» **EXERCISE REQUIREMENTS**:
Whenever the string "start" turns up in a line below, that line should be copied.

##########

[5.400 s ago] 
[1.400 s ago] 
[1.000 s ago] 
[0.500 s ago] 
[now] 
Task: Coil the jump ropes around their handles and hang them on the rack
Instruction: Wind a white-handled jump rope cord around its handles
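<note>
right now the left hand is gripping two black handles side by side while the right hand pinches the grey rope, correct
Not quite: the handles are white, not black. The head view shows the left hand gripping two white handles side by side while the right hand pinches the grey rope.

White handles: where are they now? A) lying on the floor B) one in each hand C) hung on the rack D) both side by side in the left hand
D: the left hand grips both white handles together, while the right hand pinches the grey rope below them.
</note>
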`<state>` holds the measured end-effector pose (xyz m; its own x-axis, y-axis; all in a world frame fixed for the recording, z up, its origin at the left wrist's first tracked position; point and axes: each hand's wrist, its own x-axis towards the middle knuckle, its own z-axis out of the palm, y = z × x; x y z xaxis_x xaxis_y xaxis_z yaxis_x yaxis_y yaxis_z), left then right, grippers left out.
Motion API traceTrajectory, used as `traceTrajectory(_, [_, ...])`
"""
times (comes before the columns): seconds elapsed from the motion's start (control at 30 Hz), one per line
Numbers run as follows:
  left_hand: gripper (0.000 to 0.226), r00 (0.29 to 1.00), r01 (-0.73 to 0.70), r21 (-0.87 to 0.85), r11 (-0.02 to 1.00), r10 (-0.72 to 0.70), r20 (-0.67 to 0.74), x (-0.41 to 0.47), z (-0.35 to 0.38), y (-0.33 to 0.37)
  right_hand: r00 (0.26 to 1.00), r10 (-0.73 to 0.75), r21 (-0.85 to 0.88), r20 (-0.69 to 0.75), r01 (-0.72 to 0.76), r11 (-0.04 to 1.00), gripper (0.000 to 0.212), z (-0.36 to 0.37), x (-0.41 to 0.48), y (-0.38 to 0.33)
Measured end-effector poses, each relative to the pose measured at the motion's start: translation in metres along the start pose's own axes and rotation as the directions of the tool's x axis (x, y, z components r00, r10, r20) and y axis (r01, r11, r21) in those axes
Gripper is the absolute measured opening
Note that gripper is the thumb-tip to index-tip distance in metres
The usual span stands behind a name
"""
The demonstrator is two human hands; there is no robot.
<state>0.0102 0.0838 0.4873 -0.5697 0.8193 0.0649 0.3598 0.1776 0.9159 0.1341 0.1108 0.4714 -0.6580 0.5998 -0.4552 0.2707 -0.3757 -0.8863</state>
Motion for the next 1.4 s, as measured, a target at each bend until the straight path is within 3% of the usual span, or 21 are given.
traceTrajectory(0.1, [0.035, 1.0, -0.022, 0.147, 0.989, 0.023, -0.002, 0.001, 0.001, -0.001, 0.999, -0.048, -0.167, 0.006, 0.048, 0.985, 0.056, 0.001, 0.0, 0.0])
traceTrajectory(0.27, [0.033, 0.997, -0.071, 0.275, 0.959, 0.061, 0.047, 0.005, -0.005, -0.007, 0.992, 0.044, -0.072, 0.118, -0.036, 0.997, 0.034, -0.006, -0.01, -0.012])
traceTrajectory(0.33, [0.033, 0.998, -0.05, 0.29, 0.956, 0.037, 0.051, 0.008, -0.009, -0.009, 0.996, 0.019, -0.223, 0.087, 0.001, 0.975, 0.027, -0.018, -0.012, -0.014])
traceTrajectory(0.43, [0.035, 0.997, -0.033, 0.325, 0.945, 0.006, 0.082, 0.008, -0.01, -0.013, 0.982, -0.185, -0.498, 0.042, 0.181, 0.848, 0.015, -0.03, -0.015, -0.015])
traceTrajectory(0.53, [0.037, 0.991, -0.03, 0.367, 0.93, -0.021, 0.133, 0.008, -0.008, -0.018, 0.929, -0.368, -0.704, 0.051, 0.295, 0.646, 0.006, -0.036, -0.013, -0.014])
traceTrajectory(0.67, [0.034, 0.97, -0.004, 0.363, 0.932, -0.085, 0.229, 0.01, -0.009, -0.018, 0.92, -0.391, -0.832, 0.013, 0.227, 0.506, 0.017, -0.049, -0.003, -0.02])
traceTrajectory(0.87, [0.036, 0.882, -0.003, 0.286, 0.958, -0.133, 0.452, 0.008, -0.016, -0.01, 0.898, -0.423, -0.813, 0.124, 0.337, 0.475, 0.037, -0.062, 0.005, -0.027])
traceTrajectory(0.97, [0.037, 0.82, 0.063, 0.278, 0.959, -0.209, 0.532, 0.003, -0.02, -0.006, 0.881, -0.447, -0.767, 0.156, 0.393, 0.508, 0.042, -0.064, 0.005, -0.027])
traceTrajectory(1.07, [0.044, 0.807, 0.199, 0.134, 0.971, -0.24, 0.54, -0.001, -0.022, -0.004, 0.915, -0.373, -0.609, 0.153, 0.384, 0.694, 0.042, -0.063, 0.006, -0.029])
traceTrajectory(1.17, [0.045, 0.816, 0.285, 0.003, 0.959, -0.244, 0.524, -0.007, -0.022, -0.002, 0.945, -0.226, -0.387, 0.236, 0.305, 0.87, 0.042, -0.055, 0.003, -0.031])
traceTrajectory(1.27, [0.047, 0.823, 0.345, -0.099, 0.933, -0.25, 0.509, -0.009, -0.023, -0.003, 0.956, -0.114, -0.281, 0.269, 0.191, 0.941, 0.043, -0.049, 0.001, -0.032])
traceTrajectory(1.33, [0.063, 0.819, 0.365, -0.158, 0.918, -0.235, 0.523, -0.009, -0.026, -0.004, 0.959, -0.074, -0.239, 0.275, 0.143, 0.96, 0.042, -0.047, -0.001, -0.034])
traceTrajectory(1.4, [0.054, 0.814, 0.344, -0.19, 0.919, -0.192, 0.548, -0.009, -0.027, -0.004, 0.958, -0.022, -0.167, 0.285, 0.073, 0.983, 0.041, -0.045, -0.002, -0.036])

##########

» **SOLUTION FOR THIS TASK**:
times (comes before the columns): seconds elapsed from the motion's start (control at 30 Hz), one per line
Measured end-effector poses, each relative to the pose measured at the motion's start: translation in metres along the start pose's own axes and rotation as the directions of the tool's x axis (x, y, z components r00, r10, r20) and y axis (r01, r11, r21) in those axes

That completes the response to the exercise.